By Pat Johnston – English Referee Ken Aston is given credit for the introduction of the card system. First introduced in the 1970 World Cup in Mexico, Aston was in desperate need of them eight years earlier in one of the most violent World Cup matches ever, the notorious Battle of Santiago.
It was the final group game between the 1962 hosts, Chile, and Italy. There were already undertones of dislike between the nations due to Italian journalists publicly condemning the host nation’s infrastructure and general condition. In 1960 Chile was rocked by the strongest tremor ever recorded, the Valdivia Earthquake. Recovery efforts were not to the Italian’s liking and they publicly ridiculed the Chileans.
The game itself only saw two ejections (both to Italy) but the players’ actions were such that before the game was televised in England, the BBC opened with the following disclaimer, “you are about to witness the most stupid, appalling, disgusting and disgraceful exhibition of football, possibly in the history of the game.”
There were many ejections between 1962 and 1970 but the issue was that the coaches, supporters and media did not understanding when players were ejected and the reason why.
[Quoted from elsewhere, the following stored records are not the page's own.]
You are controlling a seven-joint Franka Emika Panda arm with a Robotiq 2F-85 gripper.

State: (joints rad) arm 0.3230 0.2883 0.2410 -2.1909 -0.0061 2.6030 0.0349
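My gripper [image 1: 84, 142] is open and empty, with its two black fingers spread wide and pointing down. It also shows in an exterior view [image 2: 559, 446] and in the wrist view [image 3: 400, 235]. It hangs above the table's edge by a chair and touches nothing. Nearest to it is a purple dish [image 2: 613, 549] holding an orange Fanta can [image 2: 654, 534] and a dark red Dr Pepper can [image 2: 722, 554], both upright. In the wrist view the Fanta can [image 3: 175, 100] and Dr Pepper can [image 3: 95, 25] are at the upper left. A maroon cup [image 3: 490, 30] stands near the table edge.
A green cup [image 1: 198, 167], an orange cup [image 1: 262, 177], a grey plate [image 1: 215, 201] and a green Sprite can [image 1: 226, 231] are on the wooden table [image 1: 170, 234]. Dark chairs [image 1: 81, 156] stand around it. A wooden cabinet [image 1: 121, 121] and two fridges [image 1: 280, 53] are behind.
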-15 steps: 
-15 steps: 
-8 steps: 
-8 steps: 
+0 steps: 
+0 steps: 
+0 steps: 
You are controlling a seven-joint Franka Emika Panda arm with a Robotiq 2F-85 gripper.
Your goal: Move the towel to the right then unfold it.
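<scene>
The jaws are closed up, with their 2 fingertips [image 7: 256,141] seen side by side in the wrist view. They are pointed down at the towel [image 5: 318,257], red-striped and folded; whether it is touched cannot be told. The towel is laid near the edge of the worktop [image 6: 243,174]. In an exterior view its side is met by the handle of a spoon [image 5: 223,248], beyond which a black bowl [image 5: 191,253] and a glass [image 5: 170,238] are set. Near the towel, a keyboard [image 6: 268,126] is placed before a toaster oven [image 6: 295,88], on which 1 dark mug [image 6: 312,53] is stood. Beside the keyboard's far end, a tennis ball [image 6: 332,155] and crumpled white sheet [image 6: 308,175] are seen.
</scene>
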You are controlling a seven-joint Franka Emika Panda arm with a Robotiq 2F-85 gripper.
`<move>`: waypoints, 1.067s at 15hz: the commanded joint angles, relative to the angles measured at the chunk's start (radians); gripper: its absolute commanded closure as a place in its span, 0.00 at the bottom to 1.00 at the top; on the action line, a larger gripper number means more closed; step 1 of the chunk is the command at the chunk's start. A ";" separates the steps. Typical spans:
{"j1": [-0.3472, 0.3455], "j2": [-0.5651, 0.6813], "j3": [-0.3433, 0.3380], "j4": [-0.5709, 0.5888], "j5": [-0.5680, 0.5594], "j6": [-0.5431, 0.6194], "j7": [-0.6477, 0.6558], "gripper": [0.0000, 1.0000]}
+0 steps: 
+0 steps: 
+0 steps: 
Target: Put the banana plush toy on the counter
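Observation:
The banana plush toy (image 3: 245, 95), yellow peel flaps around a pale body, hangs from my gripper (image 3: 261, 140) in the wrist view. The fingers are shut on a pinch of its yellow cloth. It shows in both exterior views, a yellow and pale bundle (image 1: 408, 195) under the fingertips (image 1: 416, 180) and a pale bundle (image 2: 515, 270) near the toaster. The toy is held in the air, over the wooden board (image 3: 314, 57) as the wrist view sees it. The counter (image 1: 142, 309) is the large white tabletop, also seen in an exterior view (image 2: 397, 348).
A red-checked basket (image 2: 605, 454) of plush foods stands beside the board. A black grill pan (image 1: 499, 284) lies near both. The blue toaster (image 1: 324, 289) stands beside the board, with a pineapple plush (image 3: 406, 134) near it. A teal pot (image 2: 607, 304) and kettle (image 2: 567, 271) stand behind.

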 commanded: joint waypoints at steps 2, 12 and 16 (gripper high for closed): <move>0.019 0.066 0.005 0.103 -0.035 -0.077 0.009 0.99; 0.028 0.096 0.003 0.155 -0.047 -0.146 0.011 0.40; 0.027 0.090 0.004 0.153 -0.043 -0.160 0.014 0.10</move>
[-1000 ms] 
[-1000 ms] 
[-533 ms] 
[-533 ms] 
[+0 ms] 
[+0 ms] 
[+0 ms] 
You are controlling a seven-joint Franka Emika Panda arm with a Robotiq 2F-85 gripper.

The catalyst for Aston that opened the door was the epic 1966 quarterfinal between hosts England and Argentina.
German referee Rudolf Kreitlein dismissed Argentine Captain Antonio Rattin late in the first half and he refused to leave not understanding why he was expelled. The crowd being pro English, there was a venomous reaction amongst the stands but the neutrals and media were in shock as to why. Eventually Rattin did vacate and it was explained later he was ejected for repeated objections and questioning of Kreitlein’s calls. So due to uncertainty, Aston proposed clarification to FIFA and in 1970 referees added two cards to their kit.
Fast forward to 2014 and the influence of red cards in two Champion’s League clashes. In the FIFA published Laws of the Game there is a page (my volume is from 2008 but the law has not changed) that exclusively addresses “Denying a goal or goalscoring opportunity” and it reads verbatim:
Referees should consider the following circumstances when deciding whether to send off a player for denying a goal or an obvious goalscoring opportunity:
- The distance between the offence and the goal
- The likelihood of keeping or gaining control of the ball
- The direction of play
- The location and number of defenders
- The offence which denies an opponent an obvious goalscoring opportunity may be an offence that incurs a direct free kick or an indirect free kick.
So by the letter of the law, the sending off of Demichelis and Szczesny are legitmate interpretations.
The point of objection here is the word “legitimate”. Both games were ruined the moment the players were ejected. FIFA will be meeting in early March to discuss the state of the game and make necessary adjustments. The double whammy of a penalty and expulsion must be put in the front of the line and addressed. I argue in both cases a penalty would have sufficed and would even have accepted a yellow being issued to each culprit. Neither foul was malicious and worthy of red in the SPIRIT of the game and this is where FIFA, again, needs to reconsider the response of the current enforcers, the referees.
As has been said by commentators and many a writer, the spectacle was ruined with the sending offs. We all knew why and we understood but the majority of us do not like it.
Mr. Aston, where are you when we need you?
Do you think the referees got in wrong in the recent Champions League matches? What should the law be in regards to handing out red cards in these situations?